Ni siquiera lleva mano si es que se conserva la alianza que hizo el PRI con el PAN y lo que queda del PRD, pero ya está ahí lanzado por los suyos. Y no es sólo que la paulatina desaparición del PRI lo vaya dejando como un candidato de un membrete, sino que también tiene cuentas pendientes… en Campeche por ejemplo.

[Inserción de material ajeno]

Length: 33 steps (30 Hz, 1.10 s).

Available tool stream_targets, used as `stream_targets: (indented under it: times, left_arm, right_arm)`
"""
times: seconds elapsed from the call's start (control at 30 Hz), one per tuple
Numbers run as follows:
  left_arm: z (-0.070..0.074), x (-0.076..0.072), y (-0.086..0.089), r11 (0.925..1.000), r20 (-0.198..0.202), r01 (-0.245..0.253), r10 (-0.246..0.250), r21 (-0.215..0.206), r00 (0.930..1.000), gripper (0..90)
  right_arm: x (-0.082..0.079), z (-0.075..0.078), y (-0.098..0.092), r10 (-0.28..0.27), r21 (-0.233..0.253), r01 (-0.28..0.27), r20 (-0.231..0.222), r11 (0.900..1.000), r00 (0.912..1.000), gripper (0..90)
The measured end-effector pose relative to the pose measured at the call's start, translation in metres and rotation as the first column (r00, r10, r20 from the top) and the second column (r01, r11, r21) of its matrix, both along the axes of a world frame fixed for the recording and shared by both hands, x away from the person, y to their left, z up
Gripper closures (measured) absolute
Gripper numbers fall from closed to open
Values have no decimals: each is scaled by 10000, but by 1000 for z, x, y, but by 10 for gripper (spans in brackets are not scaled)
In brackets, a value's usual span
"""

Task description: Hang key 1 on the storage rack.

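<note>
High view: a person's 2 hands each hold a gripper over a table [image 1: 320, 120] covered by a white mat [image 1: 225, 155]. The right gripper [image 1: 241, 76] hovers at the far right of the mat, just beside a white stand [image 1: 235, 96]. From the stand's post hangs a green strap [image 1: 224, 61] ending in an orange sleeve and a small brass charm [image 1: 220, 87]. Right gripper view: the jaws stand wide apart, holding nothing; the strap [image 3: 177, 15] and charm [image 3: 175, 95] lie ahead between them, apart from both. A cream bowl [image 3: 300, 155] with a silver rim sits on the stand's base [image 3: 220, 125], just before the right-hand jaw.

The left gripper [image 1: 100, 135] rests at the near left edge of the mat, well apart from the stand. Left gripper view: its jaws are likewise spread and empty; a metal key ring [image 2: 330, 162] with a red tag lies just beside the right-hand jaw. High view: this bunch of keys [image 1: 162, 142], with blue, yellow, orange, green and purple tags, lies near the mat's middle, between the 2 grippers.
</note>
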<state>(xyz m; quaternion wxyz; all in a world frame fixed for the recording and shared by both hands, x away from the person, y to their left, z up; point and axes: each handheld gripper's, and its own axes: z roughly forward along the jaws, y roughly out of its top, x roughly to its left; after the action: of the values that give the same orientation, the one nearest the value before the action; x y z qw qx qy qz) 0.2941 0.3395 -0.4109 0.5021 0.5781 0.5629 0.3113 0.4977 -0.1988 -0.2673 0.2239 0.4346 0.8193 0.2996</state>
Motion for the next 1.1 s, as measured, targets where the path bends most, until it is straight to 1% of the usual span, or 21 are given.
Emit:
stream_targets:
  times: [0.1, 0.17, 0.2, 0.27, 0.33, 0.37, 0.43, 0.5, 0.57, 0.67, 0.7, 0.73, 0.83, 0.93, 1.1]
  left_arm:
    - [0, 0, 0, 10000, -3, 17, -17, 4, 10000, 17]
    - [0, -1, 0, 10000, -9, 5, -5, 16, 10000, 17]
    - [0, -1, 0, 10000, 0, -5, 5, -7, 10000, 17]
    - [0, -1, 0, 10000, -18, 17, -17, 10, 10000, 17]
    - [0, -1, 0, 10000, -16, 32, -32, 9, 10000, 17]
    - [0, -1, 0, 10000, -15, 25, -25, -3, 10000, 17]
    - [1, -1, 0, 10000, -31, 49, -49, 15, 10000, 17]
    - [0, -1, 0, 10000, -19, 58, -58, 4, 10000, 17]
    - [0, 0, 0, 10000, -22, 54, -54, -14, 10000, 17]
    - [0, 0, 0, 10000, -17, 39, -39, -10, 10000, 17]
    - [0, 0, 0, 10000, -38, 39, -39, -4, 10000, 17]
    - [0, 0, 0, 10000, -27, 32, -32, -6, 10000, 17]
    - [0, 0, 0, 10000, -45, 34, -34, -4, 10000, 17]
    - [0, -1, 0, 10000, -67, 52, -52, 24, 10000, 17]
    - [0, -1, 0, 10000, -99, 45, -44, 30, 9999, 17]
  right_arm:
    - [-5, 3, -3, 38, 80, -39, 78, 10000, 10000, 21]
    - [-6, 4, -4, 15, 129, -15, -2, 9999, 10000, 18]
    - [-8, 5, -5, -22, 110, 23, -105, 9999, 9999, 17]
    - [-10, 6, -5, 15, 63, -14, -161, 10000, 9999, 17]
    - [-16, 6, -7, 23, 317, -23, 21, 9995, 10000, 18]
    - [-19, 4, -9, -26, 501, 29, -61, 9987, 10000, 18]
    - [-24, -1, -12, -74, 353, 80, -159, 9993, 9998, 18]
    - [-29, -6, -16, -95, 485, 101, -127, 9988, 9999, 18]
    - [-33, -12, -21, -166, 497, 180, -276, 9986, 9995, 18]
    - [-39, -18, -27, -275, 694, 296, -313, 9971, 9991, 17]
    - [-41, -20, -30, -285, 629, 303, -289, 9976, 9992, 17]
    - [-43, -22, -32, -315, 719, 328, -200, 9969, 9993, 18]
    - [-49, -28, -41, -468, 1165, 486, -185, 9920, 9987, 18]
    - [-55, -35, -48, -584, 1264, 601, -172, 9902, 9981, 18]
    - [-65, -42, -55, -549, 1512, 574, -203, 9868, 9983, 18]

Aquí no hay, no debe haber impunidad, pues tampoco es un secreto todo lo que hizo y deshizo con los recursos públicos, ¿desvió recursos, cuánto, cómo?, sin contar con el régimen de terror que impuso entre la clase política, entre los medios de comunicación y periodistas y entre los ciudadanos; la violación de derechos humanos, el abuso de autoridad y la utilización de los aparatos policiacos y de justicia contra ciudadanos. Lo debe alcanzar la justicia, no la venganza, aunque algunos se truenen los dedos por empezar a repetir fórmulas inventadas por el PRIAN, y de las que se cansaron los mexicanos… también los campechanos.
Eliseo, no canta mal las rancheras, pero tiene quien lo defienda…

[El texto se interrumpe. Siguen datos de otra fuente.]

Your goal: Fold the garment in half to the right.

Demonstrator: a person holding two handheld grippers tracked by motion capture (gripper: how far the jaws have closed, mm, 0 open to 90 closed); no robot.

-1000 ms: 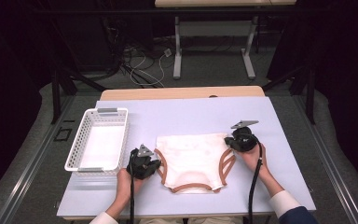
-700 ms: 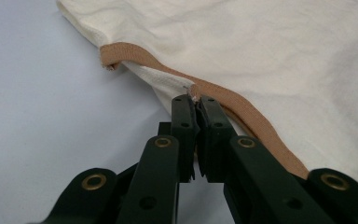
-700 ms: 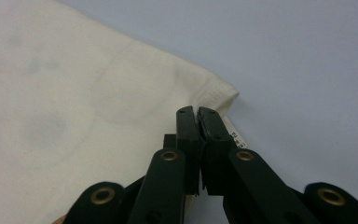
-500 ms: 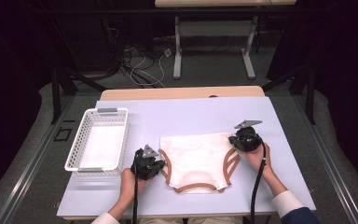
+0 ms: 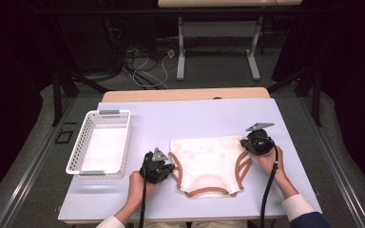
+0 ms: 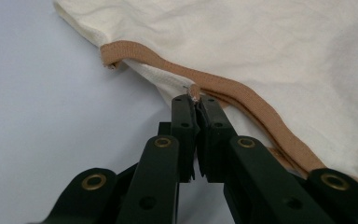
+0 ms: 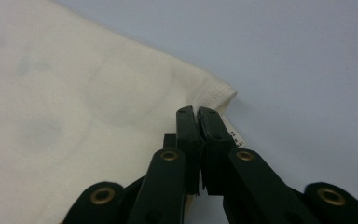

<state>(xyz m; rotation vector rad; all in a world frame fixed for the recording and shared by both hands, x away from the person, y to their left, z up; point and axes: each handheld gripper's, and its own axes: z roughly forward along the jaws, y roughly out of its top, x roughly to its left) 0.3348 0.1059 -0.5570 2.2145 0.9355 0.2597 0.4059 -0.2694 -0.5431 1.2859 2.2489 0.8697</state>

Y es que en cuestión de manejos financieros son pocos, muy pocos los que se escapan de las irregularidades o los malos manejos. Eliseo Fernández Montúfar, conocido también como “Elito”, ex alcalde de la capital y ex candidato a la gubernatura por Movimiento Ciudadano, está en la lista de los que, de acuerdo a la Auditoría Superior de la Federación, cometieron irregularidades detectadas en la Cuenta 2020 por unos 559 millones de pesos.

Y bueno, la señora Biby Rabelo, su protegida, aliada y varios etcéteras, heredera del trono municipal, ya salió en su defensa. ¡Pues cómo no!.. Y se le ocurrió a la Alcaldesa acusar a la Auditoría de “persecución” a particulares y “ensañarse” con “ciertos municipios”.

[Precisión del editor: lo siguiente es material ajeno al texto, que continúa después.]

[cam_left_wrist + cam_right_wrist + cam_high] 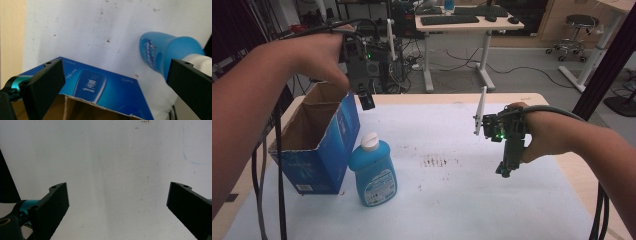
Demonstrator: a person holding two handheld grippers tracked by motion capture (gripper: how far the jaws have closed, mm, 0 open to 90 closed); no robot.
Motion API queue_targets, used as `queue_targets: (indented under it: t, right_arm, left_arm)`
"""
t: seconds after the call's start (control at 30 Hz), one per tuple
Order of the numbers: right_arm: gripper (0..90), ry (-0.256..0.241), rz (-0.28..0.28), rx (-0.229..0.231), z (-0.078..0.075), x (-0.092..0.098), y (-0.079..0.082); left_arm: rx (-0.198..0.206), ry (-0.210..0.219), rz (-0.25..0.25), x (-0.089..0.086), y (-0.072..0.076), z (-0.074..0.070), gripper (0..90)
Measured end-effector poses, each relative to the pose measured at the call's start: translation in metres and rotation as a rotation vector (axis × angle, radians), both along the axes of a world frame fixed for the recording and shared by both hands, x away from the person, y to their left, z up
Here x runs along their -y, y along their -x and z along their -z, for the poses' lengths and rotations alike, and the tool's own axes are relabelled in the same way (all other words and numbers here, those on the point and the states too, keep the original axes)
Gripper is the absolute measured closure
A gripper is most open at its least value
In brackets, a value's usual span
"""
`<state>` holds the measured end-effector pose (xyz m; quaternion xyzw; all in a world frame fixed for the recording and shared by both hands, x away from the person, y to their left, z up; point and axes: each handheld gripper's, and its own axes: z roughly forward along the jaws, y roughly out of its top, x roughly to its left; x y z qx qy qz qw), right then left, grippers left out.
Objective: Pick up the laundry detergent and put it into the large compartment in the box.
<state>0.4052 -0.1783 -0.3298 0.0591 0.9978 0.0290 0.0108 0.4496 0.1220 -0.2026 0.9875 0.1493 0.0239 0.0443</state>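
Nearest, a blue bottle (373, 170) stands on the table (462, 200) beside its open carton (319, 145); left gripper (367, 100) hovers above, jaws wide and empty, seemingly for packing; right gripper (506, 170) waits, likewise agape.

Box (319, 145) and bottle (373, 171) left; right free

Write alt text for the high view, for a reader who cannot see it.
A blue bottle with a white cap stands on a white table beside an open blue box. The left gripper hangs above the box's far corner; the right gripper hovers over bare table at right, apart from both.
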Motion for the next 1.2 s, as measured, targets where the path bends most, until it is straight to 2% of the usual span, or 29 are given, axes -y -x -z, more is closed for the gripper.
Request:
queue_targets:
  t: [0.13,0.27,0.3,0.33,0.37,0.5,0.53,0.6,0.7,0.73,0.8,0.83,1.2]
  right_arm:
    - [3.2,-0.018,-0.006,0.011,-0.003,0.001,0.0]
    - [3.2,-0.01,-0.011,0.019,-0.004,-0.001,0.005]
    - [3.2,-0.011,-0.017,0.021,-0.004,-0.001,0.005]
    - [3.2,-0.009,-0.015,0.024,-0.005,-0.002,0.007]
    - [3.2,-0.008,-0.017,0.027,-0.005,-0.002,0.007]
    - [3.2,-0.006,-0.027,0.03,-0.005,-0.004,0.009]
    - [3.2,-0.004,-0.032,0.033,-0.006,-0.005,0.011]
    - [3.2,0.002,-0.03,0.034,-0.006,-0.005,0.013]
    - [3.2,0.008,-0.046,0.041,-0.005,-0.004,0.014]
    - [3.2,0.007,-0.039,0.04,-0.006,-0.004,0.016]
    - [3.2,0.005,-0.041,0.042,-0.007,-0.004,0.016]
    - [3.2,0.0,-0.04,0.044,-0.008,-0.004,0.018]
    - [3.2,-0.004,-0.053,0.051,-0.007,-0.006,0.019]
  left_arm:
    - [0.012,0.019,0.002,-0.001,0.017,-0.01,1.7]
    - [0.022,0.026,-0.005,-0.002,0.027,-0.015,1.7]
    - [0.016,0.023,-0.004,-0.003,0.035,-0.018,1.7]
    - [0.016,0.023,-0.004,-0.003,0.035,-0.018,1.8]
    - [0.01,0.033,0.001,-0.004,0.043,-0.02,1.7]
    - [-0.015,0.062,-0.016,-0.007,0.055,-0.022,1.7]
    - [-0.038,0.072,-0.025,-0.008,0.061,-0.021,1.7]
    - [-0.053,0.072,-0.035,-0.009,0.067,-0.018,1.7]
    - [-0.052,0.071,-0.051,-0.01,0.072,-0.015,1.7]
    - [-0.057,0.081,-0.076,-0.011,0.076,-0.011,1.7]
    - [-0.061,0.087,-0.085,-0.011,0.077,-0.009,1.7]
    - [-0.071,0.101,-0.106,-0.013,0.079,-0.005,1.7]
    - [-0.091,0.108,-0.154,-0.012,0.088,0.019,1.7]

Concluye la Alcaldesa que “no tiene nada qué esconder” y que le Auditoría haga “las investigaciones que quiera”. ¿Entonces? Para qué tanto brinco. Lo claro, eso sí, es que su tarea es defender a “Elito”.

Rendijas

–¿Quién o quiénes se benefician directamente con la campaña que intenta socavar la autoridad moral y legal que significa el profesor Aníbal Ostoa Ortega en el gobierno de Layda Sansores? Ya se cruzan hasta apuestas mientras el Profe despacha tranquilamente los asuntos de su incumbencia.

–El PRI cumplió 93 años y, más allá de las matracas y porras que preparó Alito para mostrar su “arrastre” (como en los más viejos tiempos), la “nota” no pasó de sus amenazas de expulsión contra los que han aceptado o acepten encargos del gobierno de López Obrador, jijiji deben estar temblando y arrepentidísimos, entre ellos Aysa.

–Es claro que Alito sigue teniendo el control absoluto de lo que queda del PRI en Campeche. El Cachorro, también conocido como Ramón Santini, por ahora dirigente estatal priista, es de los pocos políticos que luego de ser arrinconado y hasta pateado por Alito debido a su antigua filiación pocista, aguantó vara y logró su ascenso cuando ya no queda mucho por hacer ahí. A ver cuánto le permite Alito, y hasta cuándo, pues sigue quitando y poniendo fichas a su verdadero antojo, metiendo con calzador al sobrino (¿ahora para qué quiere postularlo?), ofendiendo a quienes creen que sin cambiar las viejísimas formas de autoritarismo logrará algo más que el show mediático de todos los días desde sus periódicos digitales.